What closure means for Lorinda Stewart

What closure means for Lorinda Stewart

One Day Closer book tour arrives in Red Deer

In December a judge is expected to hand down a decision in the Amanda Lindhout kidnapping, but her mother Lorinda Stewart says the verdict and sentencing will not provide closure.

“For me closure comes with forgiveness,” said Stewart before she spoke to a large, supportive crowd at Chapters who came out for a discussion on her new book, One Day Closer, about her 460-day fight to bring her daughter home.

Stewart was her family’s chief negotiator after her daughter, a freelance journalist from Red Deer, who was seized with an Australian photographer by Somali gangsters in 2008.

“I can’t say I’ve found closure because I’m in the process of forgiveness. It’s not one choice and then it’s done. It’s something I practice over and over again because something will come up.”

Like facing the one of their kidnappers, Ali Omar Ader, who was on trial in October.

She said closure will come when the memories have lost their charge, when she can put the experience down and walk away.

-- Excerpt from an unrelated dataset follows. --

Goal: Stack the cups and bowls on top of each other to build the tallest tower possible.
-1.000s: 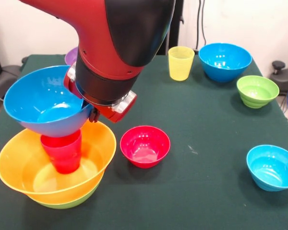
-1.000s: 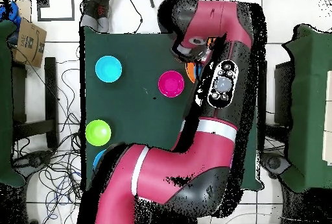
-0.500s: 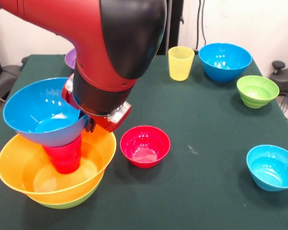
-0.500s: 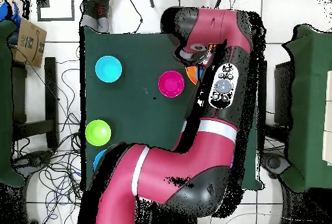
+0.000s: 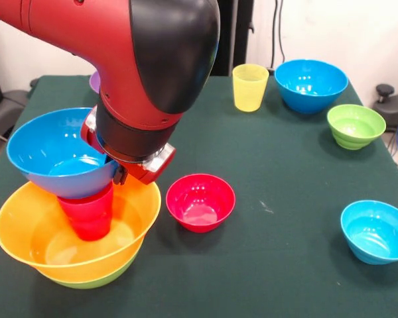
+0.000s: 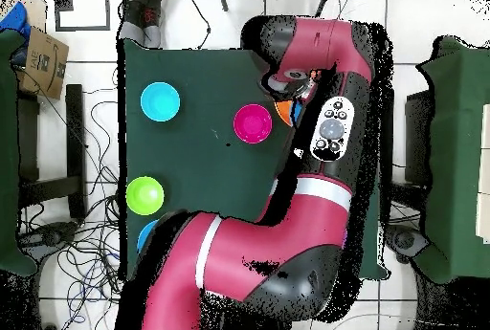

“It’s a process but I’m committed to that process because what’s the alternative. Live in anguish and anger and bitterness. It takes away from this beautiful life that I have today.”

She said writing the book brings everything back to the surface for people, but it’s not where she lives everyday.

“I live in the present moment which is wonderful. But it is a part of who I am. It’s an experience we went through.”

Stewart said Lindhout is doing well.

“The trial of course brought a lot of PTSD issues for her, but she has an amazing therapist she works with so she’s learning how to cope with that without it taking over her life.

“She’s incredible. I just really stand in awe of her.”

Lindhout also just wants to enjoy this second chance she’s been given to delight in this beautiful life, her mother said.

Stewart, who struggles with anxiety and PTSD, said it’s important for both of them to teach others what they’ve learned from their experience.

“Very few people will have a crisis to the magnitude, to the level, that we did. But crisis is relative. I’d never say anybody else’s crisis is not as big as mine because to them it might be.

“Who goes through life without dealing with life and death issues? Nobody. Really it’s about choices after the fact. What do you do with what’s happened to you.”